KUALA LUMPUR, July 26 — Malaysia Airlines has a unique problem: It is doing so well it has run short of pilots.
Demand has outstripped supply as there are more passengers and flights, but not enough pilots, and this has put paid to the national carrier’s revenue.
“We have been showing good traction in 2018 after a weak 2017. Steady improvement has been seen. Yield up 7 per cent from a year ago, Revenue Available Seat per Km (RASK) was up 4 per cent year-on-year (Q1 2018 vs Q1 2017).
“New routes like Surabaya and Brisbane were showing good demand with load factors averaging 75 per cent.
“We were looking at a slow and steady growth of 3-4 per cent as planned, but then the pilot shortage hit us,” its chief executive officer Izham Ismail told Malay Mail.
The pilot shortage came about after more flights were scheduled, leaving the airline with very little room for error.
A slight delay of 15 minutes due to weather can lead to a two- to three-hour delay for flights at the end of the day.
Malaysia Airlines at times did not even have stand-by pilots.
This has resulted in frequent flight delays, retiming and even cancellations, giving the impression that the airline's business was bad, when the reverse was true.
Izham pointed out there was a worldwide shortage impacting all airlines.
It is estimated that there will be a shortage of 250,000 pilots over the next 10 years in Asia Pacific alone.
“This problem has been made worse by our growth.
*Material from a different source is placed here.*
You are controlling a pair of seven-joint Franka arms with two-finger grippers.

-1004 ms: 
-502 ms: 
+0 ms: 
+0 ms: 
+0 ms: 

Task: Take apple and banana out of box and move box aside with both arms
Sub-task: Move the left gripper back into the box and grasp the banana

Our extra frequencies and up-gauging due to higher demand have put more pressure on the problem.
“Pilot shortage has led to loss opportunities. An example is charter contracts we have had to forego and we have had to scale back growth which will impact full year results.
“I must acknowledge that there was some fault on our part — some mis-planning in early 2017,” said Izham.
His predecessors had cut back on the number of pilots that the airline had and slowed down the recruitments of cadets.
It has turned out to be good news for the pilots on the payroll.
Malaysia Airlines has had to increase their salary a couple of times to prevent them from being poached by other airlines.
It takes between 18 and 24 months to train new pilots and Malaysia Airlines has started this process.
The airline also acquired new aircraft which adds to the problem.
“We also acquired six lease A330-200s — opportunistic leasing at extremely competitive rates. We also got new A350-900s,” he said.
“Different aircraft types require different sets of pilots who are trained to operate specific fleets.”
The shortage of pilots who can operate the airline’s B737-800s, the dominant aircraft in the fleet, is being exacerbated by the re-training of existing B737-800 pilots to operate the new wide-body aircraft. This includes the A330and the A350.
“Proactive steps are being taken to address this issue as quickly as possible which includes merging and upgrading flights to be operated by our wide-body aircraft to help cover gaps caused by the shortage of our B737 pilots."
This means that regional routes that were serviced by the smaller B737-800 will see the usage of A330 and even A350 — a boon for passengers.
“We have also put in place an extensive pilot training programme, implemented in early 2017, alongside recruitment drives. Pilot training does, however, take time and our new cadet pilots are already starting to gradually come online.
“Alongside this, the airline is conducting recruitment drives for new pilots.
“We are working hard to deliver sustained profitability in 2019,” he said.
Izham said Malaysia Airlines would give emphasis to customer satisfaction in its effort to rebuild itself.
“Malaysian Hospitality — that is our focus and guiding principle in everything we do, it is all about the customer experience.
“We have relaunched our new lounge to reflect Malaysian heritage, introduced new food and revamped website and mobile app.
“We are all expediting our digital initiatives to set us apart from the competition. We will be rolling out several innovative apps including MHGuardian, MHFeedback and many more in the pipeline,” he added.